According to the mailcap.order(5) man page,
"The order of entries in the /etc/mailcap file can be altered by editing
the /etc/mailcap.order file. Each line of that file specifies a package
and an optional mime type."
This only holds true if the package adds a file to /usr/lib/mime/packages.
Many /etc/mailcap entries, however, are obtained by parsing files in
/usr/share/applications; in that case the "package" name is taken to be
the name of the .desktop file, minus the .desktop suffix. In some cases
this is different from the actual package name. Moreover, the name can
change in a package's history, resulting in surprising behaviour changes
across release upgrades if /etc/mailcap.order isn't updated to match.
The behaviour is old but became noticeable for me after upgrading from
stretch to buster. evince.desktop was renamed to org.gnome.Evince.desktop,
causing gimp to become the preferred PDF viewer. As I tried to correct
this by adding
evince:application/pdf
to the mailcap.order file I got a warning
"Warning: package evince listed in /etc/mailcap.order does not have mailcap entries."
and no reordering of entries.
This is still the case in bookworm. To make 'zathura' the default PDF viewer, I have to use the line | org.pwmt.zathura-pdf-poppler:application/pdf in </etc/mailcap.order>. This one: | zathura:application/pdf does nothing and triggers the above-mentioned warning.

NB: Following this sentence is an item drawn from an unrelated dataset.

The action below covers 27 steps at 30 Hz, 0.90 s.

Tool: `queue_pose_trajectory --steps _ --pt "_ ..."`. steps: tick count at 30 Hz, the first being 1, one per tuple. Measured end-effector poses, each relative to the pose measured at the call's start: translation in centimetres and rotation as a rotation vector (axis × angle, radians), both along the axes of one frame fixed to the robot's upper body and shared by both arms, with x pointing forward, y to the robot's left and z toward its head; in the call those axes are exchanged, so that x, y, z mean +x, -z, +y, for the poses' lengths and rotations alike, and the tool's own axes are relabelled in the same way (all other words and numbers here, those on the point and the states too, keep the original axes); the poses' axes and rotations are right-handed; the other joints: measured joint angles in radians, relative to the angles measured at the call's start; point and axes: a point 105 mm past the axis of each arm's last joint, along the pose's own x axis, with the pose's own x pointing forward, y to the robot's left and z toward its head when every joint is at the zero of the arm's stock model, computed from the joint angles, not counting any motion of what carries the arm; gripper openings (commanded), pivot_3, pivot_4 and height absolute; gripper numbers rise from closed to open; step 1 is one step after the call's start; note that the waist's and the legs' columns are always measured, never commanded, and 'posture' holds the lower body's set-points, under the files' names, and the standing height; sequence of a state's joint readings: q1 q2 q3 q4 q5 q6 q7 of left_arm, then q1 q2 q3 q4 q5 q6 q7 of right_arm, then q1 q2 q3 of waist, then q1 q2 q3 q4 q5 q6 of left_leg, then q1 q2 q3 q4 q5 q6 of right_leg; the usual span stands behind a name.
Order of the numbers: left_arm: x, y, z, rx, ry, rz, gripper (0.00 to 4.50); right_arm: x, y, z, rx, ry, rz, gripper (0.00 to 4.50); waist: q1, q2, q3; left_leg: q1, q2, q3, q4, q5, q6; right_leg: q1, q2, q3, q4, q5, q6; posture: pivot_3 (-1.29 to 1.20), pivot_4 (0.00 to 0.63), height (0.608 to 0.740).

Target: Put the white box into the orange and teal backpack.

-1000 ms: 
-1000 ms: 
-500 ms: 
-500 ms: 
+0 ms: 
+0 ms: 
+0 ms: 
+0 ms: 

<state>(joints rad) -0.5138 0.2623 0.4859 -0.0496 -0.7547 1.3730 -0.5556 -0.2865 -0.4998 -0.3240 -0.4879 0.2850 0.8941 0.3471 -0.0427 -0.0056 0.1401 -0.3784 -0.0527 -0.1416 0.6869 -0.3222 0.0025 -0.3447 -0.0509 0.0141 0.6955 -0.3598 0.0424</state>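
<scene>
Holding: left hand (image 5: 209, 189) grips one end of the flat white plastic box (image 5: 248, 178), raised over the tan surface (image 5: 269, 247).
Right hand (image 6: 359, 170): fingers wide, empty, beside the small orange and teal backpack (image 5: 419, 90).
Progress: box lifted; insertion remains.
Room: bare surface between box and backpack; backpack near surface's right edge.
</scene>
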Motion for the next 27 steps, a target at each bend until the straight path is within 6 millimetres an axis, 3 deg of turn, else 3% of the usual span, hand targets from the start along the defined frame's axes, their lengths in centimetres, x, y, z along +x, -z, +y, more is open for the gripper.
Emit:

Le Thu, Aug 22, 2019 at 03:25:06PM +0200, Sergio Gelato a écrit : Le Sat, Feb 10, 2024 at 01:01:49PM +0100, Dietrich Clauss a écrit : Dear Sergio and Dietrich, I just tried using dpkg-query to find with package the desktop file belongs to. However, this is way too slow for a script that may be run multiple times when packages are installed or removed. At the moment I do not see another solution than documenting the issue better in the manual page of update-mime. Do you have a better suggestion? Have a nice day, Charles Plessy
In the short term, no. In the longer run, though, I'd propose to make debhelper generate files in /usr/lib/mime/packages/ for any packages that install .desktop files in /usr/share/applications/, and then change update-mime to no longer parse the .desktop files itself (unless explicitly told to by a command-line option, perhaps). This may require some adjustments to Debian policy. I haven't researched the development history of update-mime, but the parsing of the .desktop files feels like it was added as an afterthought and doesn't fit in very well; I would either drop it or redesign the whole thing.